The behavior of coordination compounds cannot be adequately explained by the same theories used for main group element chemistry. The observed geometries of coordination complexes are not consistent with hybridized orbitals on the central metal overlapping with ligand orbitals, as would be predicted by valence bond theory. The observed colors indicate that the d orbitals often occur at different energy levels rather than all being degenerate, that is, of equal energy, as are the three p orbitals. To explain the stabilities, structures, colors, and magnetic properties of transition metal complexes, a different bonding model has been developed. Just as valence bond theory explains many aspects of bonding in main group chemistry, crystal field theory is useful in understanding and predicting the behavior of transition metal complexes.

Crystal field theory

To explain the observed behavior of transition metal complexes (such as how colors arise), a model involving electrostatic interactions between the electrons from the ligands and the electrons in the unhybridized d orbitals of the central metal atom has been developed.

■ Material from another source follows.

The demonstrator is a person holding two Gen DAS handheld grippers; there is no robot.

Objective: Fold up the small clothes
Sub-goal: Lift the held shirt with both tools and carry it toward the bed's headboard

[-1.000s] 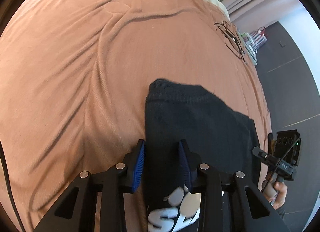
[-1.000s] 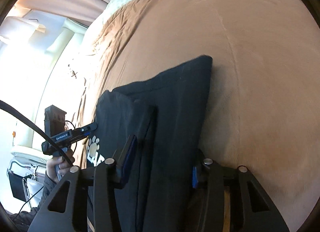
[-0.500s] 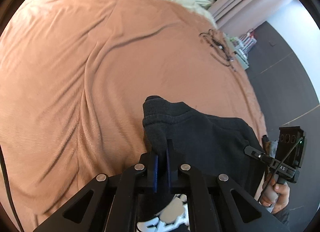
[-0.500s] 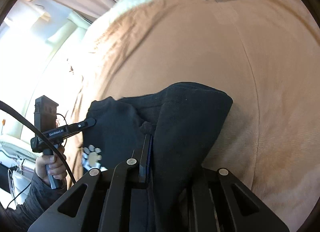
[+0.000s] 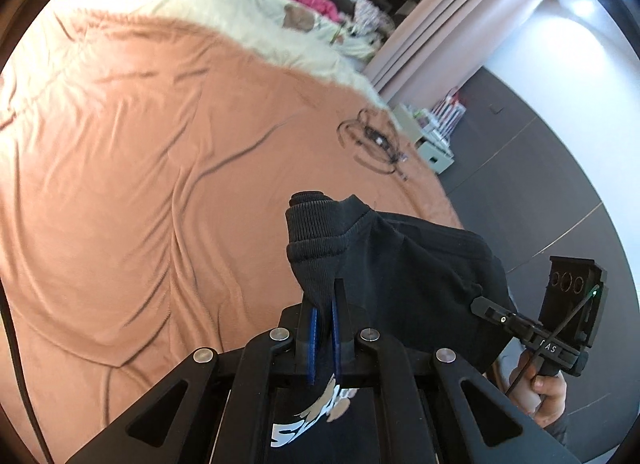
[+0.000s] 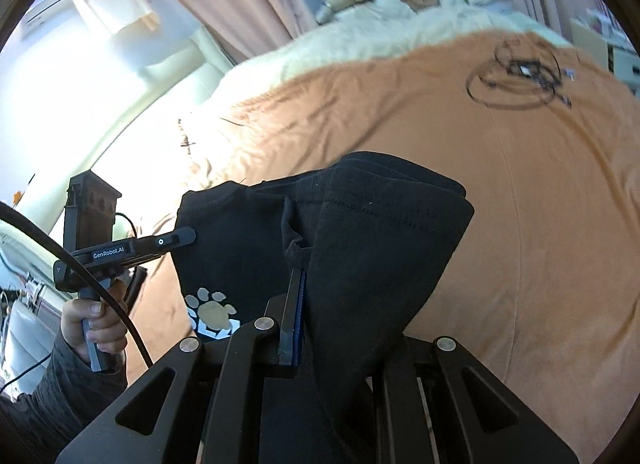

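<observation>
We pinch the black shirt point(image 5: 384, 264) in our left hand-held gripper point(image 5: 324, 304), its ribbed edge bunched just above. Our right hand-held gripper point(image 6: 298, 284) also pinches it; the shirt runs across between them, above the bed point(image 5: 120, 184).

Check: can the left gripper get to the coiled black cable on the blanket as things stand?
Probably not right now. The left gripper is shut on the black sweatshirt, so it is occupied; the blanket between it and the coiled black cable looks bare.

Garment point(image 5: 400, 264) above blanket point(image 5: 140, 184), cable coil point(image 5: 372, 144) beyond.
</observation>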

This electrostatic model is crystal field theory    (CFT). It allows us to understand, interpret, and predict the colors, magnetic behavior, and some structures of coordination compounds of transition metals.

CFT focuses on the nonbonding electrons on the central metal ion in coordination complexes not on the metal-ligand bonds. Like valence bond theory, CFT tells only part of the story of the behavior of complexes. However, it tells the part that valence bond theory does not. In its pure form, CFT ignores any covalent bonding between ligands and metal ions. Both the ligand and the metal are treated as infinitesimally small point charges.

All electrons are negative, so the electrons donated from the ligands will repel the electrons of the central metal. Let us consider the behavior of the electrons in the unhybridized d orbitals in an octahedral complex. The five d orbitals consist of lobe-shaped regions and are arranged in space, as shown in [link] . In an octahedral complex, the six ligands coordinate along the axes.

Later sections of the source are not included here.